• Task statement: Begin at the line containing "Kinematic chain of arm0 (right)" in the data below and go on through the line containing "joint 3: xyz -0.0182", repeating each line exactly; include both ends and no other line.

-- Records shown follows --

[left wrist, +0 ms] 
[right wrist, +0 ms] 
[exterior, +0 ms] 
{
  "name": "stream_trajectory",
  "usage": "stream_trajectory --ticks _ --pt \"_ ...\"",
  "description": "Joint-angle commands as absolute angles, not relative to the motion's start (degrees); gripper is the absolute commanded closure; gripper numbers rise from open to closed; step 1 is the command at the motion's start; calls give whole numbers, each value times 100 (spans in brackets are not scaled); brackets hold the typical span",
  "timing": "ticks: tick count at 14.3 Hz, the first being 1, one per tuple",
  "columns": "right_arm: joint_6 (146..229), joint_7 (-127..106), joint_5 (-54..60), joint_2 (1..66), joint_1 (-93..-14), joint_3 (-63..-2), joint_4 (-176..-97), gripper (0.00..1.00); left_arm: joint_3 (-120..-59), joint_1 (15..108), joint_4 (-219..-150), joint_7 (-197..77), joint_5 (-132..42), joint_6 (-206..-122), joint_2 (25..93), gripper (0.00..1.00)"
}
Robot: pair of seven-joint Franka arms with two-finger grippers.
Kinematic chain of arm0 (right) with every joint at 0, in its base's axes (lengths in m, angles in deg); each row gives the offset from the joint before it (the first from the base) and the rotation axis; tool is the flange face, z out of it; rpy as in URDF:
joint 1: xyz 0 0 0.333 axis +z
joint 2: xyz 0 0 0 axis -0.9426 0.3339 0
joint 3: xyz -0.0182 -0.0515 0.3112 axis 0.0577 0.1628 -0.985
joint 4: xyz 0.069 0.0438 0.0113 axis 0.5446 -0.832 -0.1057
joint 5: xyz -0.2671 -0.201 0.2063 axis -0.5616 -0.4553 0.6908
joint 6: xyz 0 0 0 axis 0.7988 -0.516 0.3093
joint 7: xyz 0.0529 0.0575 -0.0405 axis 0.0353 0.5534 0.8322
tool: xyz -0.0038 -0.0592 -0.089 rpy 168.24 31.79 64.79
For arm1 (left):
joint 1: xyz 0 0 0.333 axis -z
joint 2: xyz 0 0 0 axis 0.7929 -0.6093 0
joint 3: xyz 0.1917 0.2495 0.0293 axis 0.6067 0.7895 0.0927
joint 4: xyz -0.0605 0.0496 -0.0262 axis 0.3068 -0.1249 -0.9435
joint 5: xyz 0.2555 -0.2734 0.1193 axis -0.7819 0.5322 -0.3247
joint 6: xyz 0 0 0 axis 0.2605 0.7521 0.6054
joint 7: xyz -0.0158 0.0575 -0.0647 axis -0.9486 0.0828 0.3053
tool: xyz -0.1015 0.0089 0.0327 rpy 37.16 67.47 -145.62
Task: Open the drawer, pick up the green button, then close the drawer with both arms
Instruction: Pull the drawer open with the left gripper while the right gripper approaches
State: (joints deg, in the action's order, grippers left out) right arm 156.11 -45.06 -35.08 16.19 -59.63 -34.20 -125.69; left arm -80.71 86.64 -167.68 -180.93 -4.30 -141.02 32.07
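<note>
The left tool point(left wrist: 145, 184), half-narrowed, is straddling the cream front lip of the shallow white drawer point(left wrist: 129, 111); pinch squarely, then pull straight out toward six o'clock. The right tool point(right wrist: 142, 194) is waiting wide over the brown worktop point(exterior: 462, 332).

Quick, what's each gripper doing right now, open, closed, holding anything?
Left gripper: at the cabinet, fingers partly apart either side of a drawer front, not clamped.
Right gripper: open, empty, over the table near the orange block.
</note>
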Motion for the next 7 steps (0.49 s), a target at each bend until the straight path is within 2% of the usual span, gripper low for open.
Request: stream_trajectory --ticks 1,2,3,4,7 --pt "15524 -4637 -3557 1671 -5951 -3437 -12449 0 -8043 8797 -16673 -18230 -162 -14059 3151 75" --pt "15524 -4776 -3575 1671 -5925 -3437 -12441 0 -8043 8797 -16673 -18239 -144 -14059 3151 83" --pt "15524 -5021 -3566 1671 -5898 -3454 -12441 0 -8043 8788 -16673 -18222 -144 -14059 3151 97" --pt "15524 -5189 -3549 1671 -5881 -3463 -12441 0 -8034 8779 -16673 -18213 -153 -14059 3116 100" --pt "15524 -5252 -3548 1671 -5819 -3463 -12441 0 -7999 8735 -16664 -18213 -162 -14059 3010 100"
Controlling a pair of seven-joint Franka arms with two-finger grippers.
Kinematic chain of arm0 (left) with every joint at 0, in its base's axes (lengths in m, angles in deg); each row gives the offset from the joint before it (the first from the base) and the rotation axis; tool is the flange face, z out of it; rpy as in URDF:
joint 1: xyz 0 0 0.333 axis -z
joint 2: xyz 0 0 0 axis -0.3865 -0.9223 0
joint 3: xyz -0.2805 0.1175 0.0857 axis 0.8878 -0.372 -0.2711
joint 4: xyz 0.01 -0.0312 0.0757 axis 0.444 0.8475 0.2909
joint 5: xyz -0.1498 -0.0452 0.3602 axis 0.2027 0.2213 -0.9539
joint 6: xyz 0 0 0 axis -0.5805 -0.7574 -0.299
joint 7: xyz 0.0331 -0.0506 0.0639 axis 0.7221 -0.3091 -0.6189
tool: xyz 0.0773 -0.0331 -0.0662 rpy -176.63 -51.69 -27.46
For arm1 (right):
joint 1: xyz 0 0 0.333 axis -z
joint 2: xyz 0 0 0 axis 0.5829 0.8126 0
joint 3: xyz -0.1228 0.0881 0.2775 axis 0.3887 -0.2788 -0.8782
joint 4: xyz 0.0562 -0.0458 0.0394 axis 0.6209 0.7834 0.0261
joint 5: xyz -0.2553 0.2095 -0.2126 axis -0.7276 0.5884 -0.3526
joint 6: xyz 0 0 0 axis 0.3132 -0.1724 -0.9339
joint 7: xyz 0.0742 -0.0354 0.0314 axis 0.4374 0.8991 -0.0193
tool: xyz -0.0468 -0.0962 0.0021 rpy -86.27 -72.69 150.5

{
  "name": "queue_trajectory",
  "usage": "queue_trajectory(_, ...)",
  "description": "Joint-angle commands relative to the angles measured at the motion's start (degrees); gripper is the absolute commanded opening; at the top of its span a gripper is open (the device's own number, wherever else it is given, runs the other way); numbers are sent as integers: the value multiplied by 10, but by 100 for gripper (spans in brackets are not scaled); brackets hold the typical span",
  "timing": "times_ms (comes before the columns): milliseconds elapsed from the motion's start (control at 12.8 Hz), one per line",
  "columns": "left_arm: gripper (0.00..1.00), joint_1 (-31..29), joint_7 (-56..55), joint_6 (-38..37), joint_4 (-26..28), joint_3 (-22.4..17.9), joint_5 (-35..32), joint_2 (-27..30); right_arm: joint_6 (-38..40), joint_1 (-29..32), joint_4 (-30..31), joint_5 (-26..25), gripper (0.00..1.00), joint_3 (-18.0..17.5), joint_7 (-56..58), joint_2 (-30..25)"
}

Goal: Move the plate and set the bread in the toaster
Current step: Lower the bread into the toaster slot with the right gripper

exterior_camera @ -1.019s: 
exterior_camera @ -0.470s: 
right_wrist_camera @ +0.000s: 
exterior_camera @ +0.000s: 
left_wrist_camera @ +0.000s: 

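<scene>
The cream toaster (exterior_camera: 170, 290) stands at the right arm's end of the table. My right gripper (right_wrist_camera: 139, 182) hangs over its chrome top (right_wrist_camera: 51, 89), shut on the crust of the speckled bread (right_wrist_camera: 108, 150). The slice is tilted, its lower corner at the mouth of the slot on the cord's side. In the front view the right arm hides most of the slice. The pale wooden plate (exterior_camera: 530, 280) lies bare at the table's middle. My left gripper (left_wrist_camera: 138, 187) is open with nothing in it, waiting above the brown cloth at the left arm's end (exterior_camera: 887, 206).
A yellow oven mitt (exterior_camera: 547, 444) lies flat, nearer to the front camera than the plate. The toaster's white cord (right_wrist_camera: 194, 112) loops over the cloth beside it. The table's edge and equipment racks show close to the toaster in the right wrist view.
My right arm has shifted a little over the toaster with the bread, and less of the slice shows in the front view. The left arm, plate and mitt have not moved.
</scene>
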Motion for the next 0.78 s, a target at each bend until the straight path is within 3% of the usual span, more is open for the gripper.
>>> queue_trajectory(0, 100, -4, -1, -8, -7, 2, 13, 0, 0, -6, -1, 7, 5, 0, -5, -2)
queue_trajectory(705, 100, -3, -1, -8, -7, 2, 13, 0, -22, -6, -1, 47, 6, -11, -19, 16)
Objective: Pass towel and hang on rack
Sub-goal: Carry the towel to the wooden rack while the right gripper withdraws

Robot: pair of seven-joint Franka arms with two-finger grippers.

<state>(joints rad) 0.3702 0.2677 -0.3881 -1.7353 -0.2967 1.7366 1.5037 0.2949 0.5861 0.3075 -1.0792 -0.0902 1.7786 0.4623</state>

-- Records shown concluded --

• Output for this task:
Kinematic chain of arm0 (right) with every joint at 0, in its base's axes (lengths in m, angles in deg); each row gives the offset from the joint before it (the first from the base) and the rotation axis; tool is the flange face, z out of it; rpy as in URDF:
joint 1: xyz 0 0 0.333 axis +z
joint 2: xyz 0 0 0 axis -0.9426 0.3339 0
joint 3: xyz -0.0182 -0.0515 0.3112 axis 0.0577 0.1628 -0.985

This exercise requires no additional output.